DATA PROVIDED →
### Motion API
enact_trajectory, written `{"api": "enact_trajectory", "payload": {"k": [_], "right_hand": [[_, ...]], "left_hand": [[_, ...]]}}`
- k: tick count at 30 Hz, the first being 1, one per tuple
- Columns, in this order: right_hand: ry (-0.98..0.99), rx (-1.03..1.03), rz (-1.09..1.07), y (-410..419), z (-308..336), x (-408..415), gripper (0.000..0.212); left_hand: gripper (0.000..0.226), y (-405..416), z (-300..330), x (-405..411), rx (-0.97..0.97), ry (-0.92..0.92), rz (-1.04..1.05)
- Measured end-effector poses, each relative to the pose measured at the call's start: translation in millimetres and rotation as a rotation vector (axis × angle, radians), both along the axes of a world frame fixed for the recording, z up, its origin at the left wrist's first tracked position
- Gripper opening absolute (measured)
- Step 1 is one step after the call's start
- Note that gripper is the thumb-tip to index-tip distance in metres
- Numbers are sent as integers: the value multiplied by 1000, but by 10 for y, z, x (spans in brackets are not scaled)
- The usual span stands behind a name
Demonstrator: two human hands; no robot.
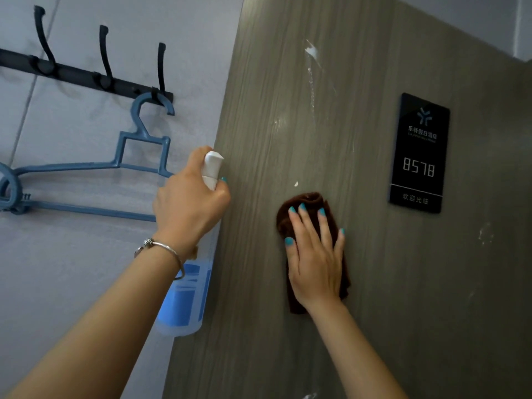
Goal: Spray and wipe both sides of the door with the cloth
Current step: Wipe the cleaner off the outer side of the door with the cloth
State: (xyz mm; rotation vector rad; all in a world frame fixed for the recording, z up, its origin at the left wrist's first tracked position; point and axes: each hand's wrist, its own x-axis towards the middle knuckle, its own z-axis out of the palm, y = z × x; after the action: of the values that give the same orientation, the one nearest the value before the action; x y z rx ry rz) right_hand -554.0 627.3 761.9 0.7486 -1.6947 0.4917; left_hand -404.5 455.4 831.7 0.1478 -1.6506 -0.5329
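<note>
The grey wood-grain door (374,283) fills the right of the head view. A streak of white foam (311,53) runs down its upper part, with a small white spot (296,184) lower down. My right hand (315,254) lies flat on a folded brown cloth (305,201), pressing it against the door just below that spot. My left hand (191,197) grips the white head of a spray bottle (185,298) at the door's left edge. The bottle's clear body with blue liquid hangs below my wrist. Its nozzle points toward the door.
A black room-number plaque (419,154) reading 8578 is fixed on the door to the right of the cloth. On the tiled wall to the left, a dark hook rail (77,76) carries blue plastic hangers (86,168), close to my left arm.
</note>
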Motion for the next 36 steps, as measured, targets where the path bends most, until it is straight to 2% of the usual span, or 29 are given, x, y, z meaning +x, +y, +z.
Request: {"api": "enact_trajectory", "payload": {"k": [7, 10, 13, 19, 21, 24, 31, 33, 36], "right_hand": [[50, -33, 22, -69, 1408, -12, 53], [95, -17, 51, -49, 1826, -42, 53], [114, 12, 89, -10, 1817, -73, 53], [181, 31, 126, 134, 849, -172, 53], [192, 82, 128, 179, 738, -221, 49], [204, 101, 111, 148, 1116, -190, 50], [125, -9, 89, -164, 2694, -44, 48], [125, -29, 97, -196, 2908, -39, 47], [132, -36, 110, -192, 2867, -47, 48]], "left_hand": [[36, 67, 64, -61, 9, 5, 66], [34, 96, 156, -44, 44, 9, 84], [37, 111, 315, -16, 64, 8, 88], [33, 83, 681, -83, 62, 25, 64], [34, 79, 701, -105, 53, 37, 70], [37, 71, 791, -89, 46, 45, 38], [38, -11, 1150, -87, 46, 53, 6], [39, -23, 1179, -85, 32, 46, 17], [38, -45, 1175, -70, 13, 51, 2]]}}
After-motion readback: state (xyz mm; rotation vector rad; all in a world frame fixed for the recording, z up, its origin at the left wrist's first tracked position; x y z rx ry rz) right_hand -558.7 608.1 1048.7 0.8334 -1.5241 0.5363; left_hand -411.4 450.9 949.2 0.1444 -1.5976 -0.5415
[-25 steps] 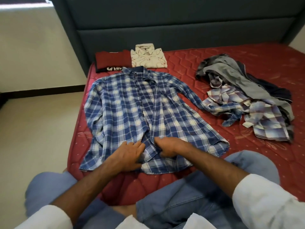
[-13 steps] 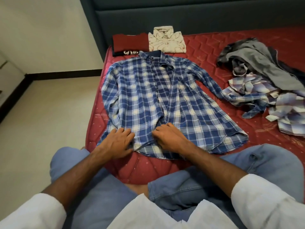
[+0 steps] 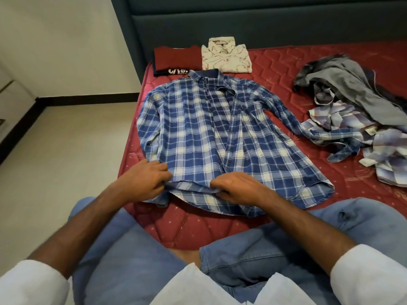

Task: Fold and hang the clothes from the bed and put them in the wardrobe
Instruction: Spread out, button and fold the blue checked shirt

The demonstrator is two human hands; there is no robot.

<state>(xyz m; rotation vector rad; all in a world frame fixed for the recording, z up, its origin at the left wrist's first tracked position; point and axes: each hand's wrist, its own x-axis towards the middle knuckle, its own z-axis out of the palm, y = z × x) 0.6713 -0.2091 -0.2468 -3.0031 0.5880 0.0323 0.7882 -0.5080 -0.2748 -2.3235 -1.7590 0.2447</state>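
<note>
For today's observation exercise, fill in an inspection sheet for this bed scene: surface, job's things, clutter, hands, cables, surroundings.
Surface: red quilted mattress, partly covered by clothes.
Job's things: blue plaid shirt spread flat, collar away from the person; folded maroon garment and folded cream shirt by the headboard.
Clutter: unfolded heap of clothes to the right.
Hands: left hand and right hand grip the shirt's near hem.
Cables: nothing seen.
Surroundings: pale floor, wall.

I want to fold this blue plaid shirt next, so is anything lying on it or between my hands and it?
Nothing visible: left hand and right hand already grip the blue plaid shirt at its hem. Only its far sleeve reaches the unfolded clothes pile.
</note>
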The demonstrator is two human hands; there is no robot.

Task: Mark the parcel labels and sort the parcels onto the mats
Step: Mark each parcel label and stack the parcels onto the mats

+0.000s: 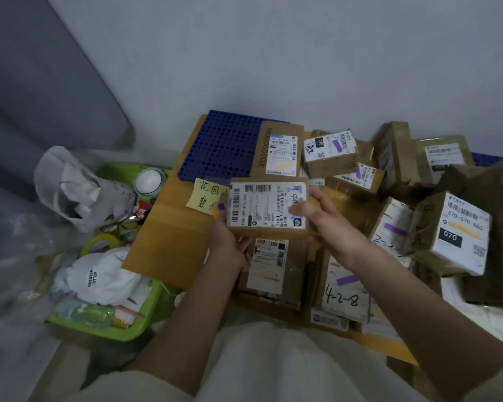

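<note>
A small brown parcel [266,208] with a white shipping label is held up between both hands. My left hand [225,237] grips its lower left corner from below; a purple and orange marker tip [217,209] shows above the fingers. My right hand [323,216] grips the parcel's right edge, thumb lying on the label. Under and around it lie several other labelled parcels, one marked 4-2-8 [344,288]. A blue perforated mat [224,146] lies at the back, with a long box [279,152] on it.
A brown cardboard sheet [169,236] with a yellow sticky note [206,195] lies left of the parcels. A green tray [111,329] of clutter, tape roll [100,245] and white bags sits far left. Stacked boxes [453,233] crowd the right. A grey wall rises behind.
</note>
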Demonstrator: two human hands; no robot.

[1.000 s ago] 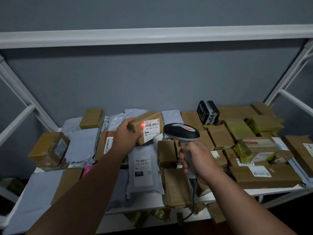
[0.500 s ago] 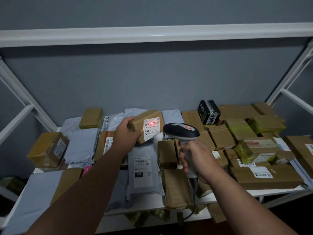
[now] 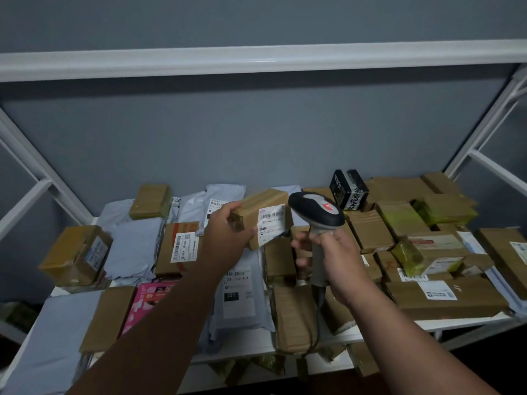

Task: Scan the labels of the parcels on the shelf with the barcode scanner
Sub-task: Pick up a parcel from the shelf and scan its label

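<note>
Dim, bluish light; soft motion blur throughout; wide-angle bending toward the edges

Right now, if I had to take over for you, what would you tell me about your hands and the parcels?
Left hand grips a small brown box, lifted above the shelf, its white label turned toward the scanner.
Right hand grips the scanner by its handle, head close beside the label.
No red light shows on the label now, so I cannot tell if it has been read.
Left: many more boxes and grey bags lying on the shelf.
</note>
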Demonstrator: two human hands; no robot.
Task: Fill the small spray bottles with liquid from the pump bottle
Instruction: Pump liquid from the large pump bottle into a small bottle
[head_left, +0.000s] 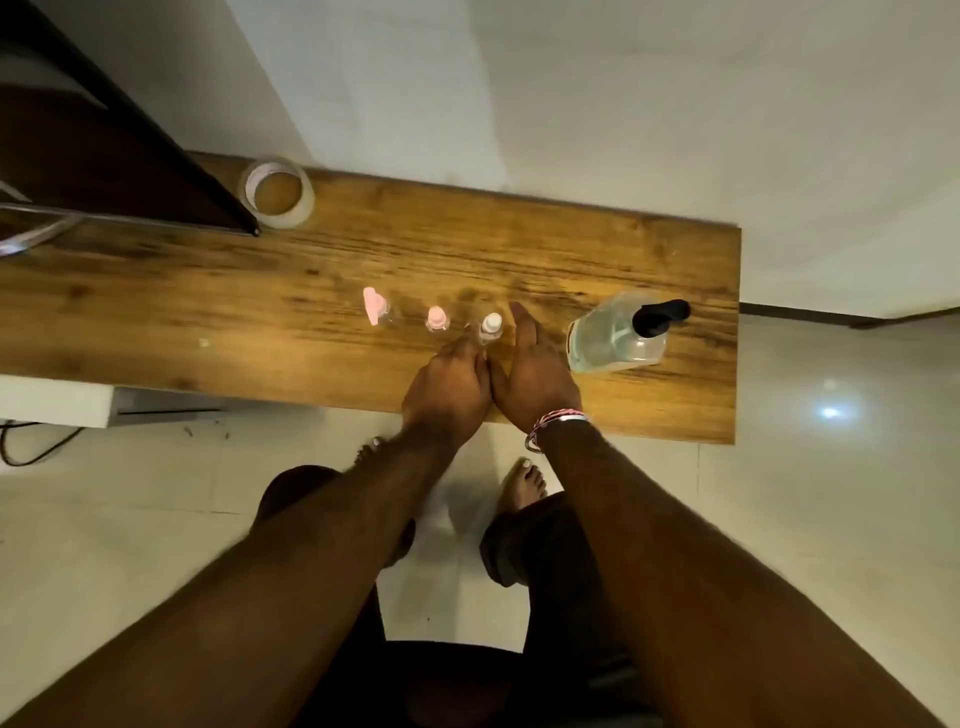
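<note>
On the wooden table (597, 249), we find three small spray bottles in a row: the left one (375, 306) pink-capped, the middle one (437, 318) likewise, the right one (491, 327) white-topped. The pump bottle (618, 338) stands just right of the hands. We judge the light bottles prone to toppling if knocked by either hand, the blur suggesting haste. The left hand (449, 387) has fingers curled near the right bottle's base; whether it grips we cannot tell. The right hand (532, 374) lies with fingers extended together beside that bottle, holding nothing.
</note>
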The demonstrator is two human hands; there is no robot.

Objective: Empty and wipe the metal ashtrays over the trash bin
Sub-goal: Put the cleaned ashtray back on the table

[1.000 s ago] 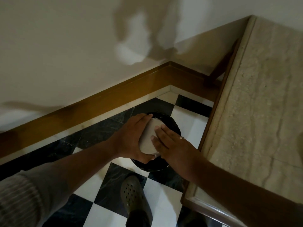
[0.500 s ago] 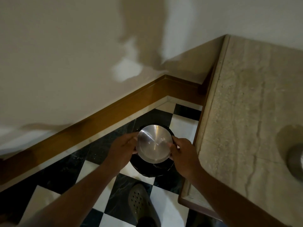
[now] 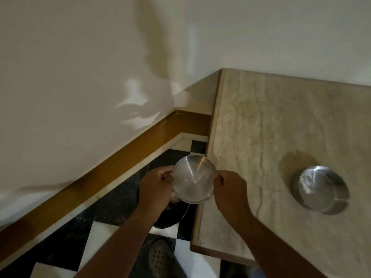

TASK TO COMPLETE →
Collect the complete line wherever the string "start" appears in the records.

RESPONSE TO THE EXERCISE →
- Measured end-effector poses, each relative to the pose measured at the call's start: translation in millimetres and rotation as a rotation vector (axis × angle, radians), both along the axes of a world frame fixed for the recording, z up, its origin at the left wrist's first tracked position
- Step 1 is one step after the call's start

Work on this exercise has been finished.